TheseusCodex

Guide 2 — Knowledge and Principles

Knowledge, Evidence Claims, and Principles

How recorded material becomes durable, reusable belief

This documentation describes Theseus Codex's infrastructure and methodology. It does not expose private firm materials, uploaded source documents, or unreleased internal records.

For
Readers who want to understand the corpus side of the system — how a sentence in a source becomes a principle the firm can act on.
Summary
Everything the firm reads or records is broken into atomic evidence claims, embedded, clustered by meaning, distilled into principles, and — when the firm is willing to commit — promoted into vetted positions that carry a falsifiability layer. The corpus is two passes: one builds the principle library, the other builds the principle-shaped conclusions that cite them.

What a claim is

A claim is one sentence, one speaker, one assertion, plus a fingerprint of its meaning.
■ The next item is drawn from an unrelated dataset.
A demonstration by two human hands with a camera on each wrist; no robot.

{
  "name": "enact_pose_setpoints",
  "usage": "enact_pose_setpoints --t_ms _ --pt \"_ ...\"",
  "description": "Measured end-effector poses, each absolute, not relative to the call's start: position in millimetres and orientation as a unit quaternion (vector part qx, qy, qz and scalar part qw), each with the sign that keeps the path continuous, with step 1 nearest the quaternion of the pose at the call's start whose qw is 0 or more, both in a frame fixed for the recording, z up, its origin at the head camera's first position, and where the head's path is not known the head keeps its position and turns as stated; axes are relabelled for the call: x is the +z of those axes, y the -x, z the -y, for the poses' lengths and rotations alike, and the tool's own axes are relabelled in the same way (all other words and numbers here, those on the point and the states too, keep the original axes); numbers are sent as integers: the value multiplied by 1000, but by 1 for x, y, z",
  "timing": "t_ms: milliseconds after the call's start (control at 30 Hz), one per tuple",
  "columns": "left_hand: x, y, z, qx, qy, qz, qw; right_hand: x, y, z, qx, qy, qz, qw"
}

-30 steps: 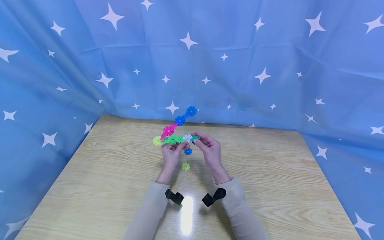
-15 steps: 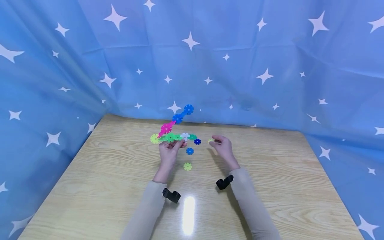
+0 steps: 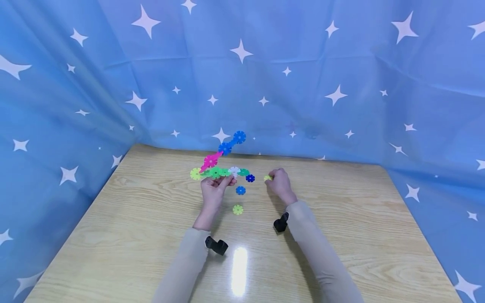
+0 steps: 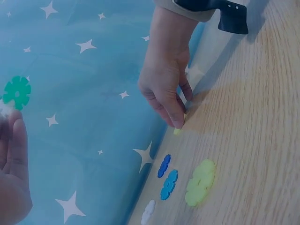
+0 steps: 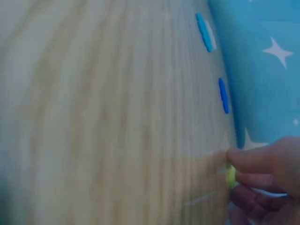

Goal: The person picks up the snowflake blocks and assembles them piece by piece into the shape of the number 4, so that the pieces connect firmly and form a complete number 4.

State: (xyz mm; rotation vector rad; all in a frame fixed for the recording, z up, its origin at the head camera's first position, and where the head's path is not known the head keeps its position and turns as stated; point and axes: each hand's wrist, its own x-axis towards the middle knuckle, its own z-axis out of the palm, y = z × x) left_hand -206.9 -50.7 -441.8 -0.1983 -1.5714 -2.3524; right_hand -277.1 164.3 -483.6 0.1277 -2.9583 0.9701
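Observation:
My left hand pinches a chain of plastic snowflake discs near its white disc. The chain goes from a yellow-green end through green, with a pink and blue branch rising to the back; a teal-green disc sits at the right end. Over to the right, my right hand has its thumb and fingers round a yellow snowflake disc at the tabletop. Between the hands lie a dark blue disc, a lighter blue disc and a yellow-green disc.
The wooden table ends at the back against a blue curtain with white stars. In the left wrist view, a loose white disc lies beside the blue ones. Black wrist cameras sit on both sleeves.
My right hand has left the chain's right end and moved right to the yellow disc, its fingers now lower around it. The dark blue disc came into sight. My left hand keeps the chain.

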Motion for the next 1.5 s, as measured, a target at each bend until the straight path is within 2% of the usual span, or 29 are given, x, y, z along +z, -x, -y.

The workshop refuses to roll claims into paragraphs — the whole point is to be able to reason about them individually.

  • The text itself.
  • Who said it (speaker label, founder identity when known).
  • Where it came from (source upload, span start and end).
  • Its disciplines, from a fixed vocabulary.
  • Its fingerprint (an embedding vector).
  • Its type — factual, methodological, normative, predictive, definitional, or interpretive.
  • Its origin — founder (the speaker's own assertion) or external (a quoted external position, stripped before inference).
  • Hedges and evidence pointers.

A note on the word "conclusion"

Inside the workshop and in the early guides, some rows are called "conclusions." In current usage this is a legacy term for a principle-shaped evidence claim — a structured assertion the firm is willing to commit to internally — not the finished public answer a reader of this site might expect.

The firm's finished public answers live as reviewed methodology pages, articles, and Currents opinions. A "conclusion" inside the corpus is a building block on the way there.

The principle-shape contract

Every principle-grade evidence claim has to declare what kind of thing it is and where it applies. The firm requires five fields before the row is allowed to graduate to the highest confidence tier.

  • principleKind — one of seven shapes: RULE (a normative "do X"), CRITERION ("X is the test for Y"), MECHANISM ("X causes Y by Z"), HEURISTIC ("X usually works in case Y"), DEFINITION, FORMULA, or ALGORITHM.
  • domainOfApplicability — a short description of where the claim is meant to hold and where it stops working. "Always" is not acceptable.
  • quantifiableProxies — up to five measurable proxies that would let an outside reviewer falsify the principle.
  • decisionExamples — up to three concrete decisions the principle would direct.
  • sourceSpan — a verbatim substring of a source chunk that the principle is anchored to. If the quoted span does not literally appear in the source, the workshop refuses to write the row.

The falsifiability layer

Anything being prepared for publication must also carry a quantitative formalisation: a null hypothesis, one or more metrics, one or more statistical tests, and one or more data sources. Without all four, the workshop refuses to mark the formalisation approved.

This is the operational form of the working criterion that the test should be severe enough that the claim would have failed if it were wrong. If the firm cannot state what would falsify a principle, the principle does not get to be public.

Provenance, contradictions, and decay

Every uploaded source carries one of four provenance labels — proprietary, endorsed external, studied external, or opposing external — chosen at upload time. The contradiction engine uses these labels to skip cross-provenance pairs the firm expects to disagree with.

A single calibrated contradiction detector replaces an earlier family of heuristics. It returns a score, a confidence band, and a human-readable explanation. Contradictions no longer resolve by operator click; they resolve when new source material weights one side decisively over the other.

Knowledge ages. A conclusion can decay on a fixed schedule, on evidence change, on method version bumps, on embedding drift, on outcome observation, or on a calibration regression. Each row in the decay surface carries revalidate, retire, and update actions.